NIH awards new research grant to unlock the gut microbiome’s impact on human health
06 Feb 2024 --- The US National Institute of General Medical Science, part of the National Institutes of Health (NIH), has awarded a US$1.9 million five-year research grant to help understand how complex communities of microbes impact human health. The Maximizing Investigator’s Research Award has been granted to Jordan Bisanz, assistant biochemistry and molecular biology professor at the Penn State Eberly College of Science.
A person’s microbiome may contain several hundred or thousand different species. While research on microbiome diversity is expansive, more research is needed to detail the processes where the microbiota impacts human health.
The grant will enable the researcher to understand better how microbial communities shape human health and physiology. By building a model of a healthy microbiome, Bisanz will examine how the gut responds to disease and infection and explore how to improve the absorption of medications.

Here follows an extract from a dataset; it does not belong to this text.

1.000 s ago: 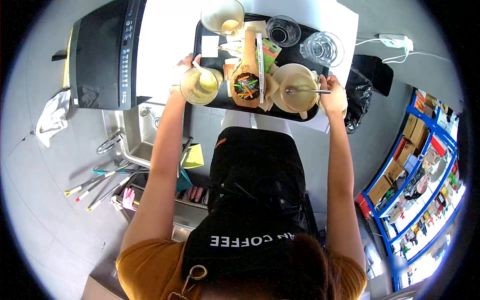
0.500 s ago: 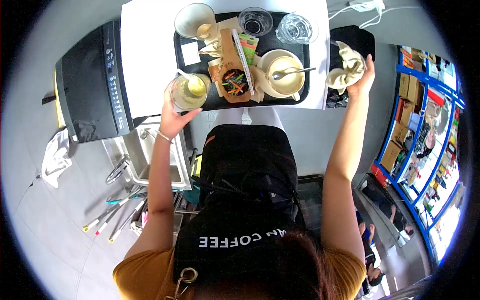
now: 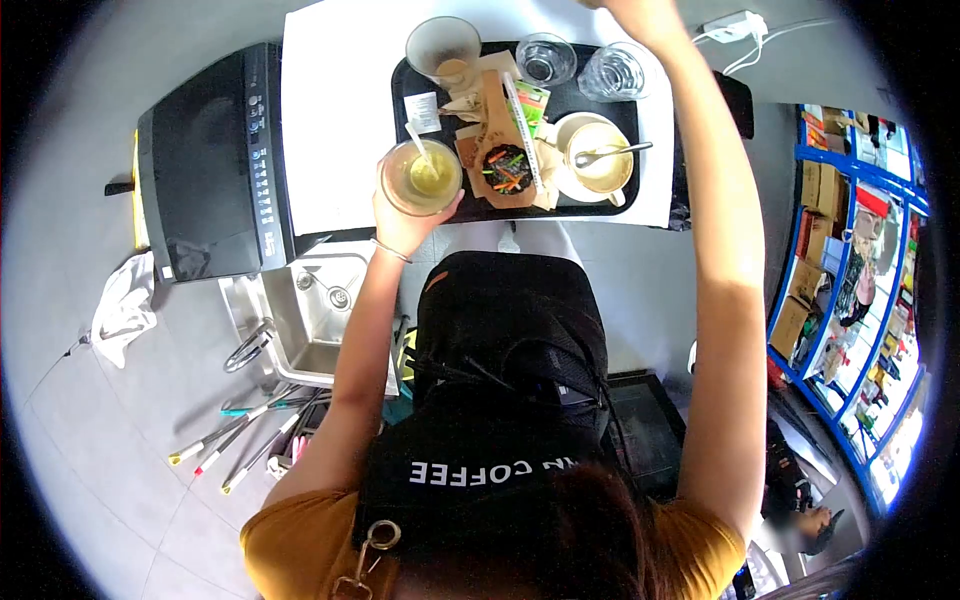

“The microbiome is very responsive, and it can be modified quickly and easily using dietary manipulations, like probiotics,” he details. “It is a relatively young field but has promising and immediate translational applications.”
Healthy microbiome
Bisanz aims to use computational methods to analyze publicly available data on the human microbiome from a wide range of available studies focusing on identifying microbiome diversity — number of species present — individual species and their abundance.
“It is clear that the diversity of microbes in the human body is important, but why that diversity is important gets much murkier,” explains the researcher.
“We plan to use a combination of computational and experimental biology to understand better the different species that make up a healthy human microbiome as well as how they work together to impact human health.”
He details that the team will look at information from hundreds of people to identify the most common strains or combinations of strains in a healthy microbiome.
“Then, we can design a healthy microbiome and use that as a model system to understand how the community functions. This is a very different approach from how microbiology tends to be done.”
Laboratory model
The project’s next phase will be to experimentally build a laboratory model of a healthy microbiome, selecting strains from the several hundred microbial strains maintained in the lab.
With this model, the research team can assess how the microbiome might respond to a specific disease or identify and build models of microbiomes that reflect those of people with a particular illness.
“It’s kind of like a cookbook of microbial communities, and we can decide what is practical for us to use to explore different questions,” illustrates Bisanz. “Ultimately, we hope to better identify the specific microbes and metabolic processes important for host-microbe interactions and how they impact disease risk.”
He adds that such specific microbiome models may also help develop targeted therapies that use particular microbes to improve gut health or treat bacterial infections.
Personalized medication
In addition, Bisanz aims to determine how the microbiome impacts a person’s medication response. He highlights that the microbiome can impact absorption efficacy as oral drugs typically pass through microbes before they are absorbed.
“One of the questions from a personalized medicine standpoint is how to select the right drug dosage,” he highlights. “You can imagine in a futuristic world, you might go to the doctor for a treatment, and they could do a quick test. And maybe they would identify a genetic marker that indicates you absorb the drug more quickly than others and identify that they have a microbe known to metabolize the drug, and that helps them set the dosage.”
One medication area that the team will focus on is the uptake of orally administered antimalarial drugs, which are associated with side effects ranging from dizziness and vomiting to lucid dreams.
“There is a huge amount of unexplained variation in the amount and severity of these side effects, and a lot of people stop taking the drugs because of those side effects,” Bisanz underscores.
“Antimalarials are also a subject of concern because there is increasing resistance to the most common drugs in the parasites that cause malaria. If microbes can impact how much of a drug gets into the bloodstream, they may also influence the side effects, and it’s reasonable that they may also be playing a role in developing resistance.”
Gut microbiome research
Studies on the gut’s diversity and its impact on human health proliferate. For example, researchers found that people living with Social Anxiety Disorders have a different microbiota composition than healthy individuals. Inserting microbiota from affected patients into the guts of mice increased the animals’ sensitivity to social fear, changes to stress and immune functions.
Moreover, Austrian scientists revealed that eating fruit and vegetables contributes to gut bacterial diversity, noting that this diversity is essential to human health.
Also, US-based researchers suggest that microbiome-directed complementary food could benefit malnourished kids, explaining that these foods help repair the gut microbiome better than traditionally used therapeutic foods.
Meanwhile, Nutrition Insight talked to probiotics pioneer Yakult about the modern research perspective on the gut microbiome, microorganisms and their role in overall health. The company has joined four substantial microbiome R&D projects, aiming to make dietary microbes an official food category.